§ Task to carry out: From the data below, copy out every line in which the word "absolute" occurs.

§ Given data:
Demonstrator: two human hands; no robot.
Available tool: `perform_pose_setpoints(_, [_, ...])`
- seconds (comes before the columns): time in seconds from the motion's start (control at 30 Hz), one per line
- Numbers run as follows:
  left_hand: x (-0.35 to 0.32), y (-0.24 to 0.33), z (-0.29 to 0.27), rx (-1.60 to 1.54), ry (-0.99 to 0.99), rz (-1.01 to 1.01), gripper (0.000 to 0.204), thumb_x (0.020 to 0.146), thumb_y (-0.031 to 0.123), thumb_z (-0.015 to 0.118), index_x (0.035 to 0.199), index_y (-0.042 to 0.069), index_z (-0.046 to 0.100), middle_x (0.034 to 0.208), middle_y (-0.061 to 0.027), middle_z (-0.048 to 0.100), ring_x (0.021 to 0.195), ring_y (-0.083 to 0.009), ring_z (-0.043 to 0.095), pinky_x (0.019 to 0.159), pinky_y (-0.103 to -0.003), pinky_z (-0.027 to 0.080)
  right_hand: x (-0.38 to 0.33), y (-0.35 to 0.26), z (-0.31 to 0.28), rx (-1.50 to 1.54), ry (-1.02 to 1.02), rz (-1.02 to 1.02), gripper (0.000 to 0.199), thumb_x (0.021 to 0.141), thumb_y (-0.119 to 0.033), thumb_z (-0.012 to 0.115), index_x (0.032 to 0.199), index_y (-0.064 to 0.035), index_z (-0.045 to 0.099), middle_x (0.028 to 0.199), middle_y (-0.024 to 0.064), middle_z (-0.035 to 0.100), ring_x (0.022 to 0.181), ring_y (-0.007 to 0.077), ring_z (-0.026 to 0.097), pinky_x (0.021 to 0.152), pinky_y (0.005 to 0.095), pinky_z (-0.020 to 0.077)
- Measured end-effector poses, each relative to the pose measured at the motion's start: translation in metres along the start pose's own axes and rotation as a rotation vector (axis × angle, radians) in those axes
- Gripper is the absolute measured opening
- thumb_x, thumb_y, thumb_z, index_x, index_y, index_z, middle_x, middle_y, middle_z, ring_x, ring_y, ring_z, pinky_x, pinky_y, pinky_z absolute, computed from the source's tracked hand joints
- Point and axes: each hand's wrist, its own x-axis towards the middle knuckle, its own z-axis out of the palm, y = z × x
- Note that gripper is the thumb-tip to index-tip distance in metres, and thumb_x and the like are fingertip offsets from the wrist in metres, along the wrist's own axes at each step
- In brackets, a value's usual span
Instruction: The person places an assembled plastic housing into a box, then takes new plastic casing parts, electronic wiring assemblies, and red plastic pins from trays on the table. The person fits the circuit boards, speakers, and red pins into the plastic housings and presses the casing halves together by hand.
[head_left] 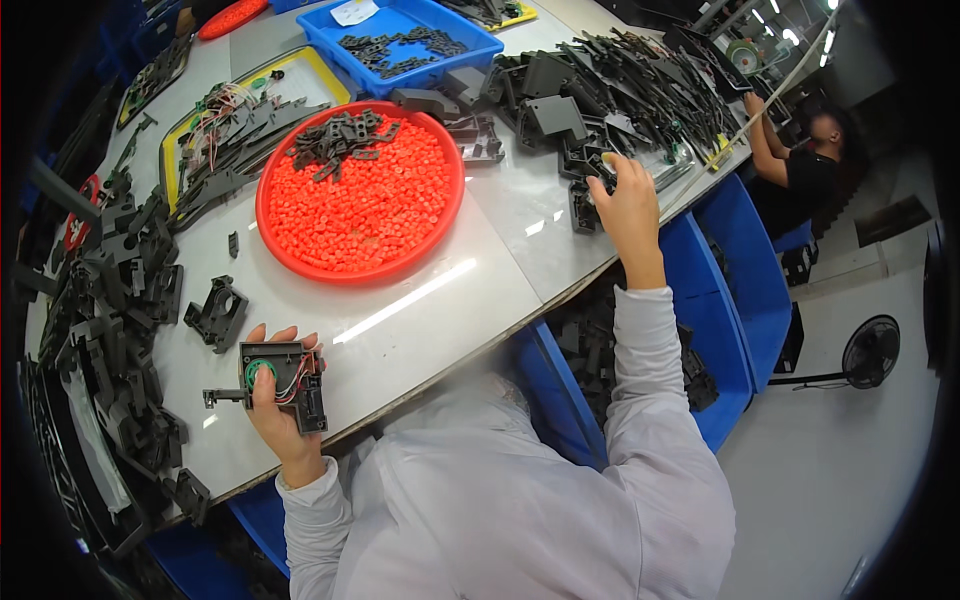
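My left hand (272,405) grips a dark grey plastic housing (312,392) near the table's front edge. Inside the housing are a green ring-shaped part and thin red, white and dark wires; a narrow arm juts out from its left side. My thumb rests over the green ring. Over at the right, my right hand (630,205) hovers by a pile of dark grey plastic housings (583,205), its fingers bent and thumb apart from them. Something yellow shows at one fingertip. No held part is visible in that hand.
A round red tray (440,225) carries orange-red pellets and small dark parts. Behind it stands a blue bin (325,42). Dark parts (130,330) heap up at left; a loose bracket (217,313) lies nearby. Blue bins (730,340) stand below the right edge. Another person (800,165) works far right.
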Motion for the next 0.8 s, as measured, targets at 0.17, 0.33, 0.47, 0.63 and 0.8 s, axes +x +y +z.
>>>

§ Response to this exercise:
- Gripper is the absolute measured opening
- thumb_x, thumb_y, thumb_z, index_x, index_y, index_z, middle_x, middle_y, middle_z, ring_x, ring_y, ring_z, pinky_x, pinky_y, pinky_z absolute, computed from the source's tracked hand joints

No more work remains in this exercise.